(Stored data)
-------------------------

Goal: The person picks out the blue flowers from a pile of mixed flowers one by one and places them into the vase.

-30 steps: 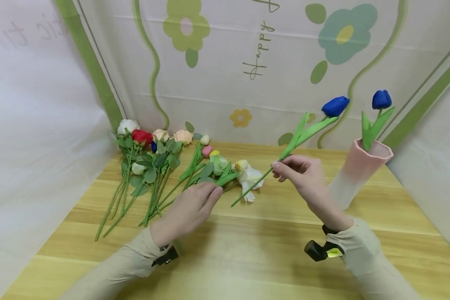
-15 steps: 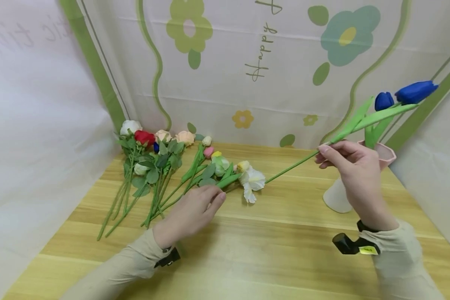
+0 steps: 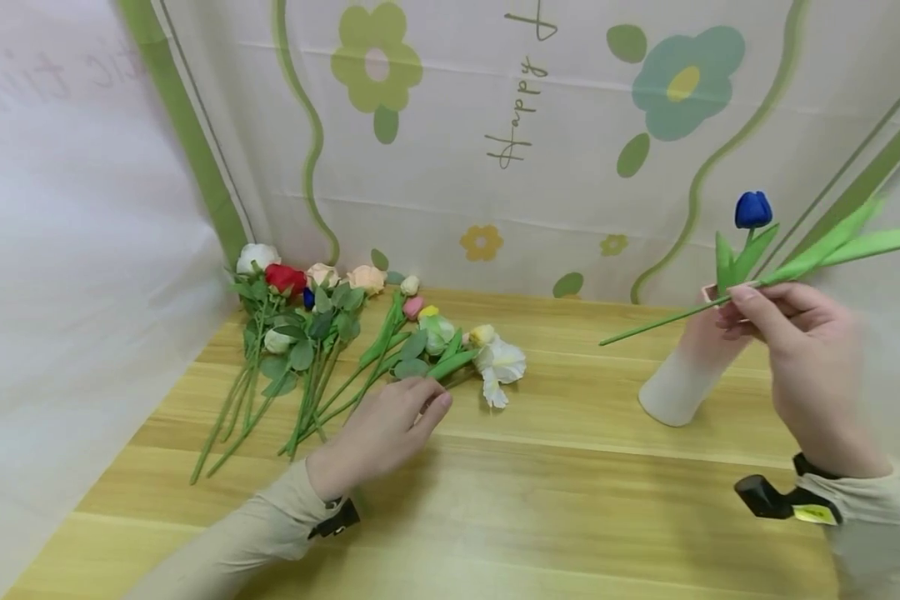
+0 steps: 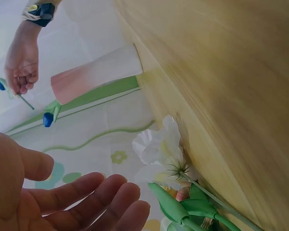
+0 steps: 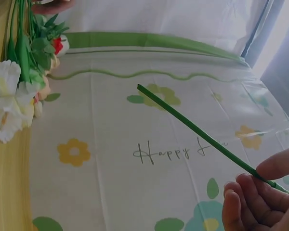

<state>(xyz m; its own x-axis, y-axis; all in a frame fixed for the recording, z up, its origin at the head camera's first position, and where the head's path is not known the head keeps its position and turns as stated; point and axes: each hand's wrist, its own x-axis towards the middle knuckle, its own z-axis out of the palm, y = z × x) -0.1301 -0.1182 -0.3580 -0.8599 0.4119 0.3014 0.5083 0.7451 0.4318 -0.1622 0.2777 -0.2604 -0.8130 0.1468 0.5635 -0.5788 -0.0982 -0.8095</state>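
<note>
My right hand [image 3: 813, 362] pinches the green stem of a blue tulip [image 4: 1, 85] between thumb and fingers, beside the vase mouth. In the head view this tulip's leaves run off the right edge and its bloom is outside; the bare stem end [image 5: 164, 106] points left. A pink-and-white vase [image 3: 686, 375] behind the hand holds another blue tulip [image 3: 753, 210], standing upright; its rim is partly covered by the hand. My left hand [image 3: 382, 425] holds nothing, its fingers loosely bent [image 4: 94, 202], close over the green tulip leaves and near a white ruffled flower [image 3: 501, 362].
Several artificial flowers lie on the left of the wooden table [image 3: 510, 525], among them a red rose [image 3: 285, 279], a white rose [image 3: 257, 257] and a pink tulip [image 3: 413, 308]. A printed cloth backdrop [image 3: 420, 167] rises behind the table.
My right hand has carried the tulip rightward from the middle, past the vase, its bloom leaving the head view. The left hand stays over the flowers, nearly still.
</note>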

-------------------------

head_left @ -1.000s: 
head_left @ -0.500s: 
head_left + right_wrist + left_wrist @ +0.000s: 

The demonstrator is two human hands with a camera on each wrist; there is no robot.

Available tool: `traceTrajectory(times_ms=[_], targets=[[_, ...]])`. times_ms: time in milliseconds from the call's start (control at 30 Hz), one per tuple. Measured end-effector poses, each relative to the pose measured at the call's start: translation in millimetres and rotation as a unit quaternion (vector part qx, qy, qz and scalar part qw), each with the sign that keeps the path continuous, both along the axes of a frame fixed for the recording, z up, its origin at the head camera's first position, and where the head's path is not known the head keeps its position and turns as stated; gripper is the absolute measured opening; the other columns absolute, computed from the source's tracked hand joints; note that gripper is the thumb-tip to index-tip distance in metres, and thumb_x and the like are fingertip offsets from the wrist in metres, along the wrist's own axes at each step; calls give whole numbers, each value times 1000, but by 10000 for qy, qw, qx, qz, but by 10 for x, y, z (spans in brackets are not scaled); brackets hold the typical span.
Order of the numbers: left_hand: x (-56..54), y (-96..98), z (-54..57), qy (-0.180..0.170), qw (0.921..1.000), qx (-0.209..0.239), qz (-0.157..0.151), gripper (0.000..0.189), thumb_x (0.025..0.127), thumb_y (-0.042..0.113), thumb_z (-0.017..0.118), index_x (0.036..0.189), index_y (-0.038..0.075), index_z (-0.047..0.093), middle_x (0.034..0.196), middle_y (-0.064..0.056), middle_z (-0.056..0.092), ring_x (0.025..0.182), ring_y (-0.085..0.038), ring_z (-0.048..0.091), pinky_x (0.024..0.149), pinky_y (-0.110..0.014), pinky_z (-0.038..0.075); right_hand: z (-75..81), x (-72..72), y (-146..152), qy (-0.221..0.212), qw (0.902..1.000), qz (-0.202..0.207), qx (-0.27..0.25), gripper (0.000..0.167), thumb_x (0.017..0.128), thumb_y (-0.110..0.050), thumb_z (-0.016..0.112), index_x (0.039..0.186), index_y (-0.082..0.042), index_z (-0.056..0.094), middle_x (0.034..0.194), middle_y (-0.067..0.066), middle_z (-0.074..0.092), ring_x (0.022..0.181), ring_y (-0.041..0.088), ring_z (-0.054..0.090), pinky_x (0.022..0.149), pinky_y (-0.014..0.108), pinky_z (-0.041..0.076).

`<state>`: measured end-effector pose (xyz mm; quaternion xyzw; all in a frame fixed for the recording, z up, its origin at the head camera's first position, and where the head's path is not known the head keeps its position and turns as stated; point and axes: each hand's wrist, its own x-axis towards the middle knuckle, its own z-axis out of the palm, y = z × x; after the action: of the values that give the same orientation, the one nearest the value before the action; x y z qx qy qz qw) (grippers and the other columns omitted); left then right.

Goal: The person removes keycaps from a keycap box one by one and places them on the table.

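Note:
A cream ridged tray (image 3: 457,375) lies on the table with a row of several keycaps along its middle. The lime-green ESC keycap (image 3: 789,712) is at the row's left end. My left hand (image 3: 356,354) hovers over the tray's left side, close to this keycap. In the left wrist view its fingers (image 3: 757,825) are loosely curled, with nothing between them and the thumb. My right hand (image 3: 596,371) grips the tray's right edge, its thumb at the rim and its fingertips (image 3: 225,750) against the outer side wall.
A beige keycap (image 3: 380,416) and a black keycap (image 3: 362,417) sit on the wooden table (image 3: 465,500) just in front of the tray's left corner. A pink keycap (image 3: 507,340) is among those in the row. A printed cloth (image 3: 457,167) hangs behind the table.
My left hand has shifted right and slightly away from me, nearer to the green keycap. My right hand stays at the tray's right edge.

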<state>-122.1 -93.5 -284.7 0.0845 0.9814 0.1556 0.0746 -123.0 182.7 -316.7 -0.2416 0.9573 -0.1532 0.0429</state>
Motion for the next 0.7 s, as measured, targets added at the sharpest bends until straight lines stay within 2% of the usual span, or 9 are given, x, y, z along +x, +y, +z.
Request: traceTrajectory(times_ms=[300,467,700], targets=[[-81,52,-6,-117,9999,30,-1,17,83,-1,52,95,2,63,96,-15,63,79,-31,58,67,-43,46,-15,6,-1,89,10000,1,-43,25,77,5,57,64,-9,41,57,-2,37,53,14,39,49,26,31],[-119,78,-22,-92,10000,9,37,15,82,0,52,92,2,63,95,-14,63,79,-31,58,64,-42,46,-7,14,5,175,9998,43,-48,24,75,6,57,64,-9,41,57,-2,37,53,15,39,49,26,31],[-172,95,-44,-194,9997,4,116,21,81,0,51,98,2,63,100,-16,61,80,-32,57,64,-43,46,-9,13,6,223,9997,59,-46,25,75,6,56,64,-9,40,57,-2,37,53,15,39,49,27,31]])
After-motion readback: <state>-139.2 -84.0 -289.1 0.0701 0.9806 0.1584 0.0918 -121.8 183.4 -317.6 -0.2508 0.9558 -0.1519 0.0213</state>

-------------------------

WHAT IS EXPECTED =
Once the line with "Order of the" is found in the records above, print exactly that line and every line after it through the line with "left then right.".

TASK OUTPUT =
Order of the numbers: left_hand: x (-56..54), y (-96..98), z (-54..57), qy (-0.180..0.170), qw (0.921..1.000), qx (-0.209..0.239), qz (-0.157..0.151), gripper (0.000..0.189), thumb_x (0.025..0.127), thumb_y (-0.042..0.113), thumb_z (-0.017..0.118), index_x (0.036..0.189), index_y (-0.038..0.075), index_z (-0.047..0.093), middle_x (0.034..0.196), middle_y (-0.064..0.056), middle_z (-0.056..0.092), ring_x (0.025..0.182), ring_y (-0.085..0.038), ring_z (-0.048..0.091), pinky_x (0.024..0.149), pinky_y (-0.110..0.014), pinky_z (-0.038..0.075); right_hand: z (-75..81), x (-72..72), y (-146..152), qy (-0.221..0.212), qw (0.902..1.000), qz (-0.202..0.207), qx (-0.27..0.25), gripper (0.000..0.167), thumb_x (0.017..0.128), thumb_y (-0.110..0.050), thumb_z (-0.016..0.112), index_x (0.039..0.186), index_y (-0.082..0.042), index_z (-0.056..0.094), middle_x (0.034..0.194), middle_y (-0.067..0.066), middle_z (-0.074..0.092), ring_x (0.022..0.181), ring_y (-0.041..0.088), ring_z (-0.054..0.090), pinky_x (0.022..0.149), pinky_y (-0.014..0.108), pinky_z (-0.041..0.076).

`<state>`: measured end-effector pose (xyz mm; quaternion xyzw; all in a frame fixed for the recording, z up, its origin at the head camera's first position, and where the head's path is not known the head keeps its position and turns as stated; point and axes: each hand's wrist, its own x-axis towards the middle knuckle, its own z-axis out of the palm, y = z × x; after the action: of the values that give the same orientation, the one nearest the value before the action; x y z qx qy qz qw) (grippers and the other columns omitted); left then right.

The exercise is complete as it stands.